El tan esperado día llegó, era el momento en que comenzarían a volar para poder surcar el cielo como ninguna otra ave lo hacia. Todo parecía ir bien, uno a uno los hijos de doña gaviota fueron moviendo mas y mas rápido sus alas para poder despegar … y zas! José fue el primero que consiguió despegar, luego al largo rato lo consiguió Lucas no sin mucho esfuerzo por su parte. El problema fue que la pequeña Joaquina no era capaz de tomar el vuelo por mucho esfuerzo que pusiese, parece que sus alas aún no eran lo suficientemente fuertes como para poder alzar el vuelo, lo que provocó que la pequeña hija de doña gaviota se pusiese triste y dejase de intentar volar durante mucho tiempo.

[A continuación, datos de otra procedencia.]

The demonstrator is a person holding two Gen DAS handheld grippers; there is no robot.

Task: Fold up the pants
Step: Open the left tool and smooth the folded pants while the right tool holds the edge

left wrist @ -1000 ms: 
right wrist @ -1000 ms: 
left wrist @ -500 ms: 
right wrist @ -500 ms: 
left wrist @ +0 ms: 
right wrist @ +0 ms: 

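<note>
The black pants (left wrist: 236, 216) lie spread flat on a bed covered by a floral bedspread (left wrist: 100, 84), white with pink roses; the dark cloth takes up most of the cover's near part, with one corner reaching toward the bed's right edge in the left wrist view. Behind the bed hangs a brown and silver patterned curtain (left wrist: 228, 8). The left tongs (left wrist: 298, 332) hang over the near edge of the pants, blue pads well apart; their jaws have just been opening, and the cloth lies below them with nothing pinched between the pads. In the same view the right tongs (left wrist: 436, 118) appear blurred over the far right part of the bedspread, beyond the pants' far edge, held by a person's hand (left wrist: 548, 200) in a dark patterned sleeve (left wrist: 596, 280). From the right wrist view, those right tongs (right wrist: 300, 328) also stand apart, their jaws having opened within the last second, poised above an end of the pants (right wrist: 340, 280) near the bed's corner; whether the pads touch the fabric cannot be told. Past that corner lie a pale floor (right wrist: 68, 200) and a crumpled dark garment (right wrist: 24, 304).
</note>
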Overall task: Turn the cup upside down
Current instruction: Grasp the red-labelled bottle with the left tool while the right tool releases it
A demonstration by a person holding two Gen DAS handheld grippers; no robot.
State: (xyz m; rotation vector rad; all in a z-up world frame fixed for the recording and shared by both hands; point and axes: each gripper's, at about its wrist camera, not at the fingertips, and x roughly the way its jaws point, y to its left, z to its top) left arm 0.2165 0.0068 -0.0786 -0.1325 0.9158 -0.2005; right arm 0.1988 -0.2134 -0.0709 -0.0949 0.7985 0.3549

El tiempo pasaba mientras la gaviota Joaquina veía desde tierra volar a sus dos hermanos mayores, cosa que le producía unas ganas enormes de volver a intentarlo pero no lo hacía por miedo a no poder. Un día paso por allí un viejo escarabajo que viendo la situación de la hija pequeña de doña gaviota se paró y le dijo: ¡Pero hija mía como te va a dar miedo volar, si has nacido con ese don tan precioso … inténtalo porque el que no lo intenta nunca sabrá de lo que es capaz. Animo, tus hermanos te están esperando en  el cielo para volar junto a ti!

Esto hizo que la mas pequeña de los 3 hermanos comenzase a agitar sus alas con mas fuerza que nunca, cuando se vino a dar cuenta vio que sus alas ya no tocaban el suelo … !Estoy volando¡ – Exclamo Joaquina con alegría.

Desde ese día Joaquina aaprendió una valiosa lección, todo en la vida se hace con esfuerzo pero ese esfuerzo siempre tiene una recompensa mayor, por eso hay que esforzarse en hacer todo muy bien.